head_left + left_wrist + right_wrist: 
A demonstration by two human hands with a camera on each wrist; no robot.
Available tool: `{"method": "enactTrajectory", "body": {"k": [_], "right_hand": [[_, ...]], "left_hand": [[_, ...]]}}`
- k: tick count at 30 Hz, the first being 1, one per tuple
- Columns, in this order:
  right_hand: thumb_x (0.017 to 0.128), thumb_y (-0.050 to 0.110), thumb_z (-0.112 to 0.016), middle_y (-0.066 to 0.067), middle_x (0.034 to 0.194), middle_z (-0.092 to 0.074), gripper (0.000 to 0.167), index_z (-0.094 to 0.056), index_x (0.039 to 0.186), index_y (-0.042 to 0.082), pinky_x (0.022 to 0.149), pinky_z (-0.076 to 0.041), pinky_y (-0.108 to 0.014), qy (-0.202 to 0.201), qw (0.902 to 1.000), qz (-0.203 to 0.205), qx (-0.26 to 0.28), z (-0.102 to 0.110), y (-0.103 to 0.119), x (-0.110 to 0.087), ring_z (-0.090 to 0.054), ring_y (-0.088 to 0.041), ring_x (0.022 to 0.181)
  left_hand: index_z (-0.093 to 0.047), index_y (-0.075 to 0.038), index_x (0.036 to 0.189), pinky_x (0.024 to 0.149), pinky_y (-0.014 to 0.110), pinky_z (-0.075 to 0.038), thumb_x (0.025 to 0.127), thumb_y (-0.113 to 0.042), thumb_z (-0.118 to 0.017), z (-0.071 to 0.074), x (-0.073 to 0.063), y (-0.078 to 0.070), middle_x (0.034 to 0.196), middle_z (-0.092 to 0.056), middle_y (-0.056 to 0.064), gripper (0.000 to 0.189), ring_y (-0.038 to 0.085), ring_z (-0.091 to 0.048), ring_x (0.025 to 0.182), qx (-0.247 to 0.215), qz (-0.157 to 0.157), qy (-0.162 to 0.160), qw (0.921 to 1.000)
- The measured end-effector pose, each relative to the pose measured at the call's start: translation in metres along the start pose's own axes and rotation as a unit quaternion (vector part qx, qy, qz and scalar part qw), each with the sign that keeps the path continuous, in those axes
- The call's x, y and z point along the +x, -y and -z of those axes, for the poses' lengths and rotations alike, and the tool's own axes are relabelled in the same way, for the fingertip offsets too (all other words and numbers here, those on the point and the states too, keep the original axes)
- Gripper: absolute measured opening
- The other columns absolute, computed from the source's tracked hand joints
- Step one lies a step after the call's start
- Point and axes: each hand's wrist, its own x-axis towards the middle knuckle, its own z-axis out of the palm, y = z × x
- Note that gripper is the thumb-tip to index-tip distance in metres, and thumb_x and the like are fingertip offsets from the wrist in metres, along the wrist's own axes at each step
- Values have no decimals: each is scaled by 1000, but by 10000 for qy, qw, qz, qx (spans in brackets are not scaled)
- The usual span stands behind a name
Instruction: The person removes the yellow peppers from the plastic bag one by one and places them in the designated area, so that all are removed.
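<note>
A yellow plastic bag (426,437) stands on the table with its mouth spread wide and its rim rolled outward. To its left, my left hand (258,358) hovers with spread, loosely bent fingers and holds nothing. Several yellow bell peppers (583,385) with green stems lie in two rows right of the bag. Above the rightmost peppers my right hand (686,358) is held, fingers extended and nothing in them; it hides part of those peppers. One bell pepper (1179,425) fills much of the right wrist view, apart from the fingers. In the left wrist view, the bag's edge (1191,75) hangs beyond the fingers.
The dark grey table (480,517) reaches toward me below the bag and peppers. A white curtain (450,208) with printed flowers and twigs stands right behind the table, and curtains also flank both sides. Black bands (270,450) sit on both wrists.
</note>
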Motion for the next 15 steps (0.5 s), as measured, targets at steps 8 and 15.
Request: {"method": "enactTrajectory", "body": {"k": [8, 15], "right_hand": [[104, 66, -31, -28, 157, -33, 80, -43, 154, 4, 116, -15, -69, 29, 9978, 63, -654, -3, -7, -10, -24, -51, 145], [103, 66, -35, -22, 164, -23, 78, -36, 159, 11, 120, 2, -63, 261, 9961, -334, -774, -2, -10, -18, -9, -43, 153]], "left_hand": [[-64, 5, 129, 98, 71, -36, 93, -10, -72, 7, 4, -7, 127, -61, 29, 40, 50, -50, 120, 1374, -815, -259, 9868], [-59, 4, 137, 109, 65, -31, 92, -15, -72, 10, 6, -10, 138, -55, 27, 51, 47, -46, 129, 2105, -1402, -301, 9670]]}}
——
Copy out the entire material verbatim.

> _Result below_
head_left + left_wrist + right_wrist: 
A demonstration by two human hands with a camera on each wrist; no robot.
Available tool: `{"method": "enactTrajectory", "body": {"k": [_], "right_hand": [[_, ...]], "left_hand": [[_, ...]]}}`
- k: tick count at 30 Hz, the first being 1, one per tuple
- Columns, in this order:
  right_hand: thumb_x (0.017 to 0.128), thumb_y (-0.050 to 0.110), thumb_z (-0.112 to 0.016), middle_y (-0.066 to 0.067), middle_x (0.034 to 0.194), middle_z (-0.092 to 0.074), gripper (0.000 to 0.167), index_z (-0.094 to 0.056), index_x (0.039 to 0.186), index_y (-0.042 to 0.082), pinky_x (0.022 to 0.149), pinky_z (-0.076 to 0.041), pinky_y (-0.108 to 0.014), qy (-0.202 to 0.201), qw (0.902 to 1.000), qz (-0.203 to 0.205), qx (-0.26 to 0.28), z (-0.102 to 0.110), y (-0.103 to 0.119), x (-0.110 to 0.087), ring_z (-0.090 to 0.054), ring_y (-0.088 to 0.041), ring_x (0.022 to 0.181)
  left_hand: index_z (-0.093 to 0.047), index_y (-0.075 to 0.038), index_x (0.036 to 0.189), pinky_x (0.024 to 0.149), pinky_y (-0.014 to 0.110), pinky_z (-0.075 to 0.038), thumb_x (0.025 to 0.127), thumb_y (-0.113 to 0.042), thumb_z (-0.118 to 0.017), z (-0.071 to 0.074), x (-0.073 to 0.063), y (-0.078 to 0.070), middle_x (0.034 to 0.196), middle_z (-0.092 to 0.056), middle_y (-0.056 to 0.064), gripper (0.000 to 0.189), ring_y (-0.038 to 0.085), ring_z (-0.091 to 0.048), ring_x (0.025 to 0.182), qx (-0.247 to 0.215), qz (-0.157 to 0.157), qy (-0.162 to 0.160), qw (0.921 to 1.000)
- The measured end-effector pose, each relative to the pose measured at the call's start: translation in metres along the start pose's own axes and rotation as a unit quaternion (vector part qx, qy, qz and scalar part qw), each with the sign that keeps the path continuous, in those axes
- The call's x, y and z point along the +x, -y and -z of those axes, for the poses' lengths and rotations alike, and the tool's own axes are relabelled in the same way, for the fingertip offsets too (all other words and numbers here, those on the point and the states too, keep the original axes)
- Gripper: absolute measured opening
- The other columns absolute, computed from the source's tracked hand joints
- Step one lies a step after the call's start
- Point and axes: each hand's wrist, its own x-axis towards the middle knuckle, its own z-axis out of the palm, y = z × x
- Note that gripper is the thumb-tip to index-tip distance in metres, and thumb_x and the like are fingertip offsets from the wrist in metres, along the wrist's own axes at each step
- Values have no decimals: each is scaled by 1000, but by 10000 for qy, qw, qz, qx (spans in brackets are not scaled)
- The usual span stands behind a name
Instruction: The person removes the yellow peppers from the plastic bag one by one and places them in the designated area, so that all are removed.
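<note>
A yellow plastic bag (426,437) stands on the table with its mouth spread wide and its rim rolled outward. To its left, my left hand (258,358) hovers with spread, loosely bent fingers and holds nothing. Several yellow bell peppers (583,385) with green stems lie in two rows right of the bag. Above the rightmost peppers my right hand (686,358) is held, fingers extended and nothing in them; it hides part of those peppers. One bell pepper (1179,425) fills much of the right wrist view, apart from the fingers. In the left wrist view, the bag's edge (1191,75) hangs beyond the fingers.
The dark grey table (480,517) reaches toward me below the bag and peppers. A white curtain (450,208) with printed flowers and twigs stands right behind the table, and curtains also flank both sides. Black bands (270,450) sit on both wrists.
</note>
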Motion for the next 15 steps (0.5 s), as measured, targets at steps 8 and 15.
Request: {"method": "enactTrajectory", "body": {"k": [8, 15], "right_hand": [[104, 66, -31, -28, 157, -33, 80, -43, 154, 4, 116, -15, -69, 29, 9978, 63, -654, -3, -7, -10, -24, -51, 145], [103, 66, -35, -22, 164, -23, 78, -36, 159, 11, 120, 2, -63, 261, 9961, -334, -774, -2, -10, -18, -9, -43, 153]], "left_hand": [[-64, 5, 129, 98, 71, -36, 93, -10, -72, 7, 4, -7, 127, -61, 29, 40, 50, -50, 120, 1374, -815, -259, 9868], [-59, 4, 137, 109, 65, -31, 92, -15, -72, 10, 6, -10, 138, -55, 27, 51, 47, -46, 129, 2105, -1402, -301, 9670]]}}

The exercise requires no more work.